Alm. Jero Dalang I Made Kembar meninggalkan 2 orang istri dan empat orang anak. Rencananya, almarhum akan dilaksanakan upacara pengabenan pada 24 Agustus 2021.
Sutana mengatakan bahwa ayahnya adalah seorang pembina pedalangan di Denpasar mulai 2010. “Tahun 2010 menjadi pembina pedalangan di Denpasar, dan melahirkan banyak dalang remaja berprestasi, kemudian 2012 menjadi pengurus Pepadi,” ungkapnya.
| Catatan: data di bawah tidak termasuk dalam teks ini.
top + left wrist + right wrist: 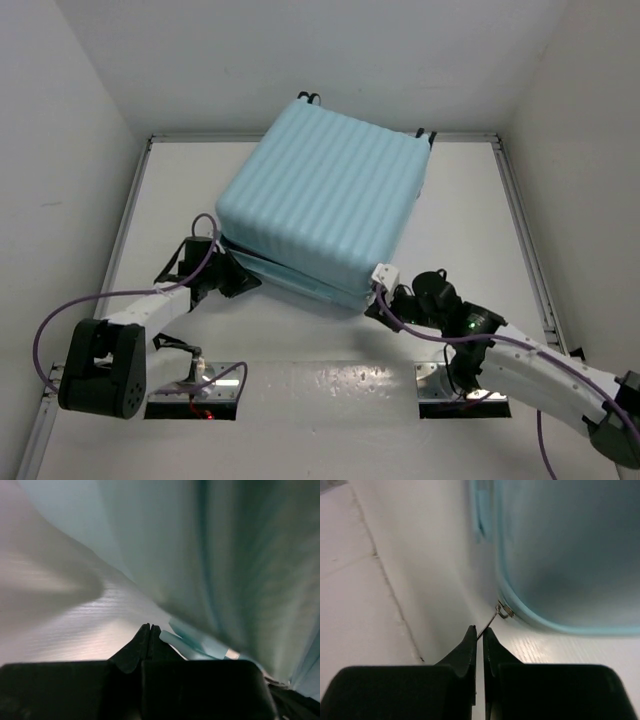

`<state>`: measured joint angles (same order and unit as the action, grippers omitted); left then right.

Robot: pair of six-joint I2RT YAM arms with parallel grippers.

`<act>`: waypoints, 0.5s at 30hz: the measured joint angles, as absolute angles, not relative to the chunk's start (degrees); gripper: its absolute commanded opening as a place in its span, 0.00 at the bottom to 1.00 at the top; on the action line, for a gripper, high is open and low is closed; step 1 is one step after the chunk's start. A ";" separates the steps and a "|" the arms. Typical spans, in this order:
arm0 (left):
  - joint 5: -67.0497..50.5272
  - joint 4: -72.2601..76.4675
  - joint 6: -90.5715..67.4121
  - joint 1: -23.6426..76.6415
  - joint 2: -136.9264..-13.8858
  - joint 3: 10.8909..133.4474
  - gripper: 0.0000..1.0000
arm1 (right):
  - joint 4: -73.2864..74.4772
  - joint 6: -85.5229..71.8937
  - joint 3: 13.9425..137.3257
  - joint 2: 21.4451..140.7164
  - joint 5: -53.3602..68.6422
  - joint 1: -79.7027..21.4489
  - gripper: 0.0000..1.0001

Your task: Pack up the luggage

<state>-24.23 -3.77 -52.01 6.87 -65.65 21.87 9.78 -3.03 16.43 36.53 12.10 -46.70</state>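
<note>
Two grippers are seen at the closed luggage (320, 205), centre of the top view | left gripper (149, 629) is pressed shut at its lower-left edge, nothing seen between the tips | right gripper (480, 631) is clamped on a thin zipper pull (503, 610) at the lower-right corner

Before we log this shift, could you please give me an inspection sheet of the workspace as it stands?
Surface: white table, metal rails along its edges.
Job's things: luggage lying flat, shell shut or nearly so.
Clutter: nothing seen.
Grippers: left pincer shut beside the luggage's left side; right pincer shut on the zip pull at its nearest corner.
Cables: purple cables along both arms.
Surroundings: white walls on three sides.
</note>
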 measured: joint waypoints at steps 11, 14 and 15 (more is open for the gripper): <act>-21.17 0.89 -56.21 12.56 -67.59 21.87 0.00 | -8.12 -7.99 16.80 50.94 5.74 -58.63 0.00; -20.64 1.85 -56.47 13.91 -67.46 21.80 0.00 | -9.15 -9.15 17.65 53.04 1.43 -60.93 0.00; -20.43 2.39 -56.71 14.31 -67.51 21.63 0.00 | -9.52 -9.30 18.15 53.98 -0.19 -61.93 0.00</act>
Diketahui, Dalang Made Kembar merupakan seniman otodidak yang telah berkiprah di dunia pedalangan sejak 1973. Selain itu, suami dari Nengah Gubrik dan Ni Wayan Keni ini pernah menjabat sebagai Ketua Pepadi Denpasar sekitar tahun 2014. Dalam memainkan seni wayang, Dalang Made Kembar dikenal sebagai dalang yang paling tua dan eksis hingga kini di Denpasar.
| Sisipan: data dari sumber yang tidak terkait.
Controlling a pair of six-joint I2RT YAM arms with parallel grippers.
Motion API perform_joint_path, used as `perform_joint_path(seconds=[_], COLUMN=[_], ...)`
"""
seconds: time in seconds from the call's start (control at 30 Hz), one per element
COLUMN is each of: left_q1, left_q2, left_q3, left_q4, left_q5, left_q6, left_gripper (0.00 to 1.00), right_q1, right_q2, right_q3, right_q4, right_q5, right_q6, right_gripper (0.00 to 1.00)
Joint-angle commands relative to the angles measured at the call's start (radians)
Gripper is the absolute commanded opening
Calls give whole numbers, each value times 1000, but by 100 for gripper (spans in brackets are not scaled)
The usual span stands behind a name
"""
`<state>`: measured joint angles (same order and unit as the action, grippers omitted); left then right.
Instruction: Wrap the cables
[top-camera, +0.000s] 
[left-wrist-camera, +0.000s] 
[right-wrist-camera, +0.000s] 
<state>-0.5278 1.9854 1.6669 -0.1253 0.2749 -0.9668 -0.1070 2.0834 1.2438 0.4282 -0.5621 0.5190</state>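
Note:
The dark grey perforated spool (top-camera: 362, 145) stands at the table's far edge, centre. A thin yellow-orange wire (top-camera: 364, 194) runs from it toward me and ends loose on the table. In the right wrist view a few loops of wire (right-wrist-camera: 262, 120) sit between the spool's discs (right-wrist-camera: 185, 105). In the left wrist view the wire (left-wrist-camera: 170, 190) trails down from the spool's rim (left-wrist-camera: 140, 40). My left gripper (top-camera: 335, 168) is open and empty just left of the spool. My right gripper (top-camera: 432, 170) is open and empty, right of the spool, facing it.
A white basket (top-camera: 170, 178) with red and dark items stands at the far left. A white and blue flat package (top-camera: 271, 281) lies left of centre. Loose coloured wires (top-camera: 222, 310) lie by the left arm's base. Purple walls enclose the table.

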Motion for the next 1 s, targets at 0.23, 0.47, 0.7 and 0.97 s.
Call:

Salah seorang seniman dalang di Kota Denpasar, Guru Anom Ranuara menuturkan, dalang Made Kembar cukup eksis mendalang meski usianya tidak lagi muda. “Jero Dalang Made Kembar satu-satunya dalang yang usianya cukup tua dan masih eksis di Denpasar,” tutur Guru Anom.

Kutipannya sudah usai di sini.